Few people visited Dornoch Cathedral, until Madonna chose to have her son christened here. Now it is a popular stop on the tourist route.

Dornoch cathedral is set in a walled grassy kirkyard in the centre of Dornoch. Outside the wall is a splendid painted fountain given by Miss Georgina Anderson in 1892.

It is a small cross shaped 13thC building of red sandstone with steep roofs and a small central tower with a short stumpy spire. It is a very plain building apart from corbelling around the top of the tower. The building was started by Gilbert de Maravia, Bishop of Caithness who decided to move the see from Halkirk in the north of Sutherland to Dornoch. He was buried under the crossing.

The cathedral was set on fire in 1570 during a clan feud between the Murrays of Dornoch and the MacKays of Strathnaver. This destroyed the nave, the roof of the rest of the building and Gilbert’s tomb was desecrated. The choir and transepts were repaired and reroofed in 1616 and a wall was built to shut off the remains of the nave. The nave was finally rebuilt in 1835-7, funded by Elizabeth, Duchess-Countess of Sutherland.

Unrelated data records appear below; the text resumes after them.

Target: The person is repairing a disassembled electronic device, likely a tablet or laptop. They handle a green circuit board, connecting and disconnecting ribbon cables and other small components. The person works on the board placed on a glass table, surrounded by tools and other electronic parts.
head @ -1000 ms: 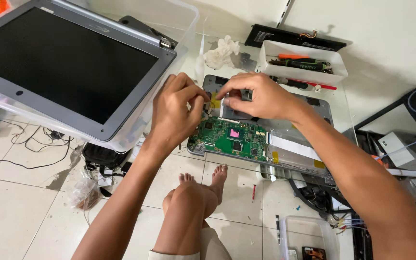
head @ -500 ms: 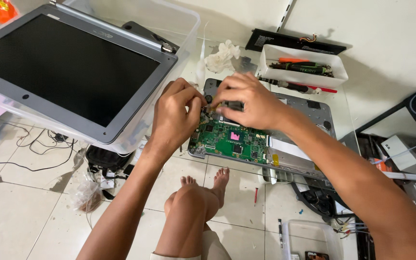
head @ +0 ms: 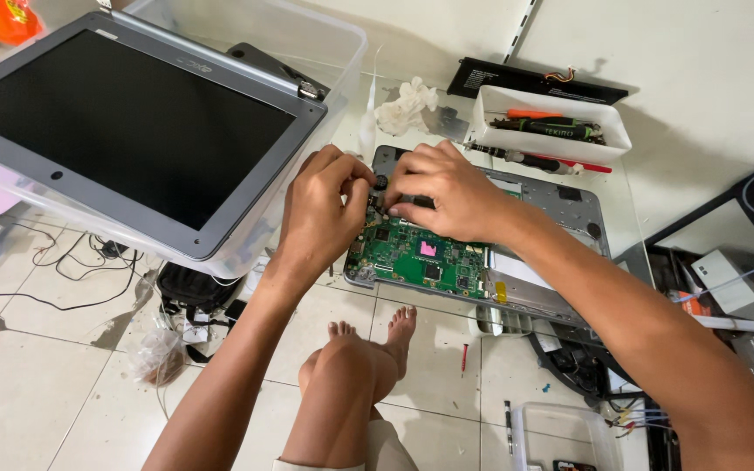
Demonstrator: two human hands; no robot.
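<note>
View from above of a person seated at a glass table [head: 621,201], 2 bare hands meeting over an opened grey laptop base [head: 560,253]. The left hand [head: 320,214] and right hand [head: 442,192] sit close together, fingertips almost touching, curled down at the far left corner of a green circuit board [head: 416,257] that lies in the base. Whether either hand pinches something cannot be told; the fingertips hide the spot.

The laptop base lies near the table's front edge, its near left corner close to that edge. Directly left, almost touching the left hand, a clear plastic bin [head: 342,52] carries a detached grey-framed laptop screen [head: 124,131] that overhangs toward the person. Behind the hands lie a crumpled white tissue [head: 405,105] and a white tray [head: 551,131] of screwdrivers, with a flat black battery [head: 534,83] beyond. Bare glass shows to the right of the tray. Through the glass, the person's knee and bare foot [head: 399,336] rest on tiled floor [head: 37,384].
</note>
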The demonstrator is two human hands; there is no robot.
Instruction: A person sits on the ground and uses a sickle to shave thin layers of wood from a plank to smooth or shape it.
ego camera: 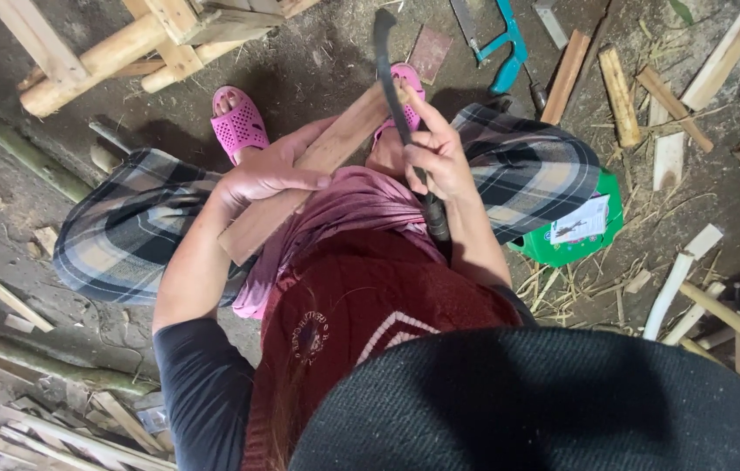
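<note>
Head: one plank [317,166], one knife [396,96], two hands

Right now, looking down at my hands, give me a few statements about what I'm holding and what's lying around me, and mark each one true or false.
1. The right hand grips a long dark blade with a hooked tip. True.
2. The left hand holds a green bamboo pole. False: it holds a flat reddish wooden board that lies across the lap.
3. The blade lies across the board. True.
4. Both feet are bare. False: they wear pink perforated slippers.
5. A saw with a blue frame lies on the ground beyond the knees. True.
6. The green container sits by the left knee. False: it sits at the right side, under a white card.
</note>
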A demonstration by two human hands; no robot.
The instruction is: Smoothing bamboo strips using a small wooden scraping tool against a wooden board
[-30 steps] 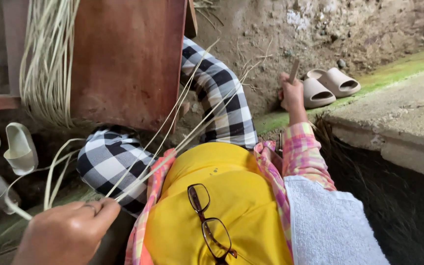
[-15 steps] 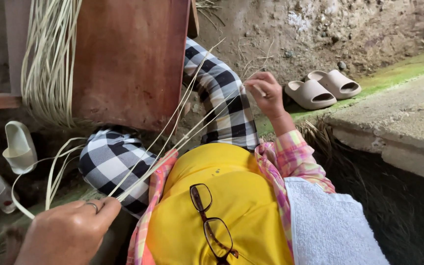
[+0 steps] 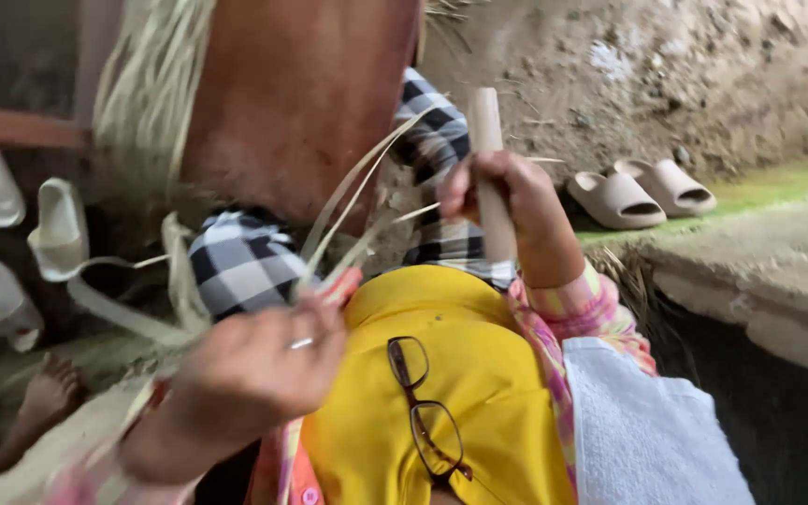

Steps lead up to the simple south door. A notice says disabled access is via the north door, but this was locked when we visited. Inside the porch are information leaflets in a dozen different languages, although they had run out of English ones.

Inside the walls are bare stone as the lath and plaster of the Victorians was removed in 1924. This also revealed two of the original pillars in the wall to the west of crossing. There are stone wall pillars and pointed stone arches above the transept crossing. The pale cream plaster ceiling was painted for the Christening of Madonna’s son Rocco in 2000 and still looks very smart with its carved bosses.

The tall lancet windows contain 19thC glass. In the choir three windows on the north wall commemorate Andre Carnegie who stayed at nearby Skibo Castle every year. He paid for the renovation of the large organ in the north transept. On the south wall is a modern stained glass window of Bishop Gilbert installed in 1989 on the 750th Anniversary of the consecration of the cathedral, and consecrated in the presence of Prince Charles in his role of Duke of Rothsay.

In the south transept is a memorial window to the dead of World War One.

There is a carved wood pulpit, stone font and carved wood altar front.

At the back of the nave is the sarcophagus of St Richard de Moravia, brother of Gilbert, who was killed in battle about 1240.

It is a rather plain and uninspiring building inside. We were disappointed by it. It can also get busy with tourists and especially coach tours.